__Directions for this task__. Every entry is to be returned as it stands, apart from the pictures.

__Data shown__.
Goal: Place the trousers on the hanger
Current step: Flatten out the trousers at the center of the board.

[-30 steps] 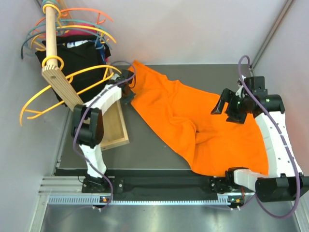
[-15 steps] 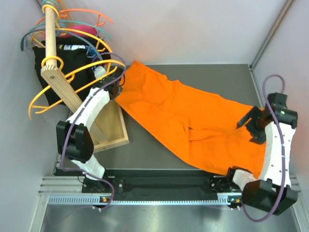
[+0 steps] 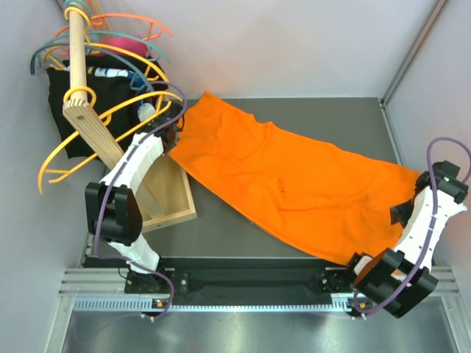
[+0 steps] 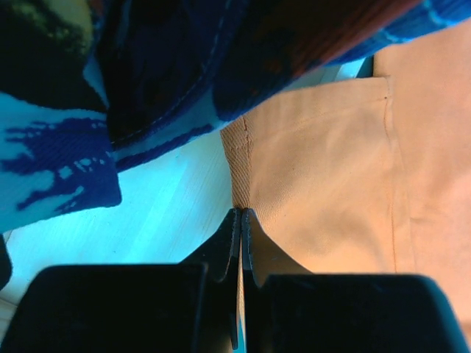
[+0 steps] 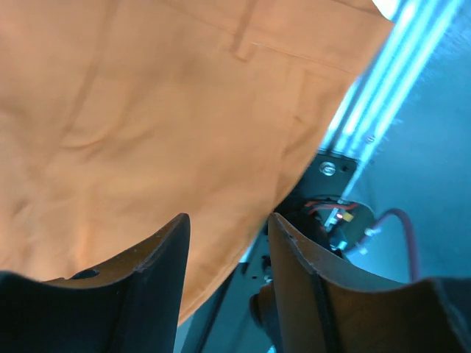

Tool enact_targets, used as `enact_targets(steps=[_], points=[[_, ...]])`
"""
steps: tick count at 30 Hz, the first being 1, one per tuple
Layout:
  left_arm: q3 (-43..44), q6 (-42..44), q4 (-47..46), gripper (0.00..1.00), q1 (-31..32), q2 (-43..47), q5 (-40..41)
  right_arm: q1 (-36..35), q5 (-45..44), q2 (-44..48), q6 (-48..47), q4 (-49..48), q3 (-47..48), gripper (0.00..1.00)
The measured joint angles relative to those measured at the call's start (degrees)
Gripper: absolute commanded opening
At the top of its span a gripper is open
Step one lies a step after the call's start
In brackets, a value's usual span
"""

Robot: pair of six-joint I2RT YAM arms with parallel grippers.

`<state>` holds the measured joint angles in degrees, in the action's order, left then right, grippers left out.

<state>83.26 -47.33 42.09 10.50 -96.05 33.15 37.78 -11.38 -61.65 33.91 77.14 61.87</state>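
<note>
The orange trousers [image 3: 294, 180] lie spread flat across the dark table, from the back left to the near right. My left gripper [image 3: 171, 137] is shut on their left end next to the rack. In the left wrist view the tips [image 4: 241, 215] pinch a seamed edge of the trousers [image 4: 331, 162]. My right gripper [image 3: 401, 215] is open and empty at the trousers' right end. In the right wrist view its gripper [image 5: 227, 224] hovers over the cloth's edge [image 5: 147, 110]. The amber-yellow hanger [image 3: 118, 112] hangs by its ring on the slanted wooden pole, left of my left gripper.
A slanted wooden pole [image 3: 79, 66] stands on a wooden base [image 3: 173, 195] at the left. Black garments [image 3: 62, 110] and coral and teal hangers [image 3: 129, 33] hang on it. Walls close in on both sides. The right arm's base [image 5: 331, 217] shows beneath the right gripper.
My left gripper has pulled the trousers' left end toward the rack. My right arm has swung out to the right edge. The cloth now lies flatter and wider.
</note>
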Motion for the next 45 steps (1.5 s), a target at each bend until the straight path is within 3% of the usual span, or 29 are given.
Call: enact_targets(steps=[3,5,9,11,14,17,19,23,26,28,35,37,39,40,45], points=[[-0.6,0.2,-0.1,0.00,0.0,0.0,0.4,1.4,-4.1,-0.8,1.3,0.0,-3.7,0.52],[-0.6,0.2,-0.1,0.00,0.0,0.0,0.4,1.9,-6.1,-0.5,2.5,0.1,-6.1,0.62],[-0.5,0.1,0.0,0.00,0.0,-0.3,0.4,3.2,-8.7,3.0,5.7,0.1,-11.6,0.60],[-0.1,0.1,0.0,0.00,0.0,-0.9,0.4,3.7,-9.0,5.2,8.0,0.4,-13.6,0.70],[0.5,-0.3,0.1,0.00,0.0,-1.8,0.3,4.2,-8.7,7.1,9.9,-0.5,-14.8,0.76],[0.7,-0.7,0.1,0.00,0.0,-2.4,0.2,4.5,-9.2,7.3,10.7,-2.9,-15.1,0.98],[0.7,-0.7,0.1,0.00,0.0,-2.4,0.1,5.9,-9.8,8.0,11.4,-5.0,-15.3,1.00],[0.5,-0.7,0.0,0.00,-0.1,-2.4,0.1,8.8,-9.6,16.6,13.9,-11.9,-19.1,0.96],[-0.2,-0.7,-0.1,0.00,-0.3,-2.4,0.0,8.9,-10.0,23.8,14.6,-14.8,-23.1,0.85],[-0.7,-0.7,-0.1,0.00,-0.4,-2.4,-0.3,8.9,-11.3,25.4,15.4,-15.2,-24.5,0.86],[-2.0,-0.8,-1.0,0.00,-0.7,-2.3,-0.9,9.0,-15.8,25.2,22.4,-17.4,-28.2,0.85],[-2.6,-0.8,-1.6,0.00,-0.7,-2.2,-1.0,9.0,-16.5,24.9,25.6,-17.8,-30.0,0.79],[-3.4,-0.9,-1.9,0.00,-0.7,-1.9,-0.9,9.1,-17.6,24.4,28.8,-18.0,-31.6,0.66],[-3.7,-1.0,-2.0,0.00,-0.7,-1.8,-0.9,9.2,-18.3,23.8,30.0,-17.9,-32.0,0.65],[-4.4,-1.1,-2.0,0.00,-1.2,-1.7,-0.8,11.8,-22.1,12.1,36.1,-17.0,-29.9,0.65]])
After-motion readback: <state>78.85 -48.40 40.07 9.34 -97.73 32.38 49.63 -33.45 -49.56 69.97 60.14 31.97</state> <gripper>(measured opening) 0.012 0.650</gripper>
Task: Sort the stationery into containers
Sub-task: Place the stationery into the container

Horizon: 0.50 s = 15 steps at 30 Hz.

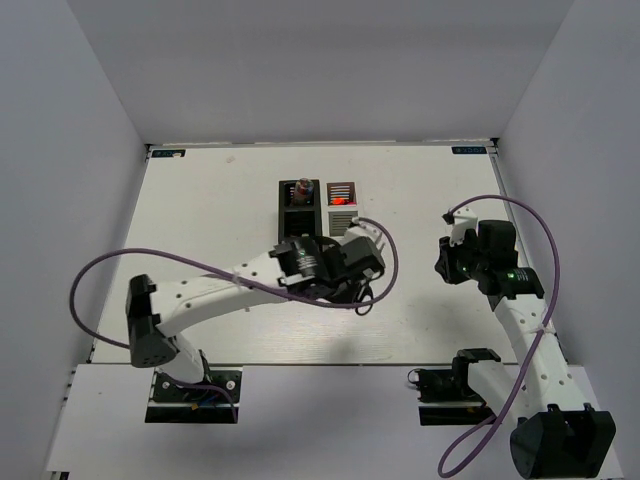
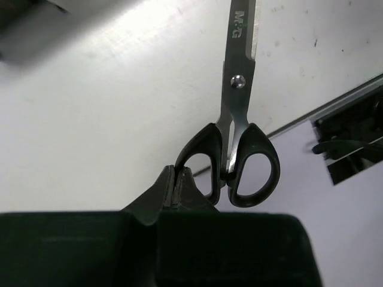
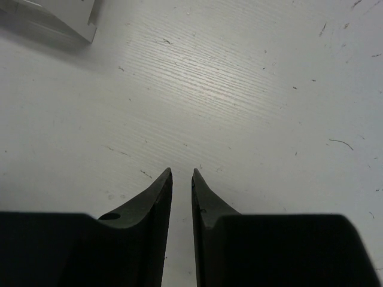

__Expected answer__.
Goal: Place the trousers on the hanger
Current step: Flatten out the trousers at the center of the board.

[-30 steps] 
[-15 steps] 
[+0 steps] 
[+0 steps] 
[+0 steps] 

Tool enact_targets, used as `enact_targets(steps=[_], points=[[_, ...]])`
"""
steps: tick count at 30 Hz, the first being 1, one per tuple
Layout:
  left_arm: q3 (-43..44), q6 (-42..44), q4 (-47..46), gripper (0.00..1.00), q1 (-31..32), q2 (-43..47), q5 (-40..41)
  right_arm: q1 (-36..35), q5 (-45..44), q2 (-44..48), q6 (-48..47), q4 (-49..48), q3 (-47..48), gripper (0.00..1.00)
The measured joint angles relative to those measured at the call's start (degrees)
Gripper: absolute commanded opening
At the top of its span a gripper is open
Step one lies a step after the call's start
In brackets, a value's usual span
"""

Robot: pair of six-joint I2RT YAM arms with parallel grippers.

`<state>` holds the measured joint angles in degrees, in the action's order, left then right, grippers left out.

<state>83.26 -47.33 42.09 10.50 -96.05 33.15 37.78 -11.38 -61.65 33.91 77.14 61.87</state>
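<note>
The orange trousers [image 3: 294, 180] lie spread flat across the dark table, from the back left to the near right. My left gripper [image 3: 171, 137] is shut on their left end next to the rack. In the left wrist view the tips [image 4: 241, 215] pinch a seamed edge of the trousers [image 4: 331, 162]. My right gripper [image 3: 401, 215] is open and empty at the trousers' right end. In the right wrist view its gripper [image 5: 227, 224] hovers over the cloth's edge [image 5: 147, 110]. The amber-yellow hanger [image 3: 118, 112] hangs by its ring on the slanted wooden pole, left of my left gripper.
A slanted wooden pole [image 3: 79, 66] stands on a wooden base [image 3: 173, 195] at the left. Black garments [image 3: 62, 110] and coral and teal hangers [image 3: 129, 33] hang on it. Walls close in on both sides. The right arm's base [image 5: 331, 217] shows beneath the right gripper.
My left gripper has pulled the trousers' left end toward the rack. My right arm has swung out to the right edge. The cloth now lies flatter and wider.
</note>
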Motion for the next 45 steps (1.5 s), a target at each bend until the straight path is within 3% of the usual span, or 29 are given.
Call: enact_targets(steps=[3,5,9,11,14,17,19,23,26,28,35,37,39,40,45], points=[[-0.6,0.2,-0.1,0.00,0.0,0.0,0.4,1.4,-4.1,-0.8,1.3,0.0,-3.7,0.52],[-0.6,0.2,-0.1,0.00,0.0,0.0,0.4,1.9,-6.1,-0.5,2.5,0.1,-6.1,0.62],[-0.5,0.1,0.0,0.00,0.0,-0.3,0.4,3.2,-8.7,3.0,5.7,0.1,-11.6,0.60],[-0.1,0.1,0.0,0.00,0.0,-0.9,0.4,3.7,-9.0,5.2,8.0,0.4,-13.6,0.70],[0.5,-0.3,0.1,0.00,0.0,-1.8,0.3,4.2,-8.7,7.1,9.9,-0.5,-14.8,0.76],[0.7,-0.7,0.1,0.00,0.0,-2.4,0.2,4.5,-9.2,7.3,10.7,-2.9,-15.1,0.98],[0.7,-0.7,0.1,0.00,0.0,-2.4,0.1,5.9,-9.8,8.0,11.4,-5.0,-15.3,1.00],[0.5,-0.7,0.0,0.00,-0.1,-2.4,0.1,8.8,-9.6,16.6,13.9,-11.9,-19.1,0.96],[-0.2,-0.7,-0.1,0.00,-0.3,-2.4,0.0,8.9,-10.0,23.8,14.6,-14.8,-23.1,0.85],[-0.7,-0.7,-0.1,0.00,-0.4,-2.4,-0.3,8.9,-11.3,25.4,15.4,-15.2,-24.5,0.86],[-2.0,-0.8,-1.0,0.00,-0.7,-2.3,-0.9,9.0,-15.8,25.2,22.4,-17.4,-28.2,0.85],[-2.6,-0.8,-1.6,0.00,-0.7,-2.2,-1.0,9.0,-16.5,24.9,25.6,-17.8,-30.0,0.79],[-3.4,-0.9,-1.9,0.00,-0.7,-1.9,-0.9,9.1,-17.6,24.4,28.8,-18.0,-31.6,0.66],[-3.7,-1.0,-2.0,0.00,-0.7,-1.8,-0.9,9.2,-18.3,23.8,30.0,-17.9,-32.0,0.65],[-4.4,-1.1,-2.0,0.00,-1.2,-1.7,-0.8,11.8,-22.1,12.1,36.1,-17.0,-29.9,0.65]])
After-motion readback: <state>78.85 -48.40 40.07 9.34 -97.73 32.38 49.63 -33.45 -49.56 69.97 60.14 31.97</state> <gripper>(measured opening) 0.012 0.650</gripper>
Task: Sort the stationery into containers
Sub-task: Place the stationery into the container

Horizon: 0.50 s = 15 steps at 30 Hz.

The output is finished.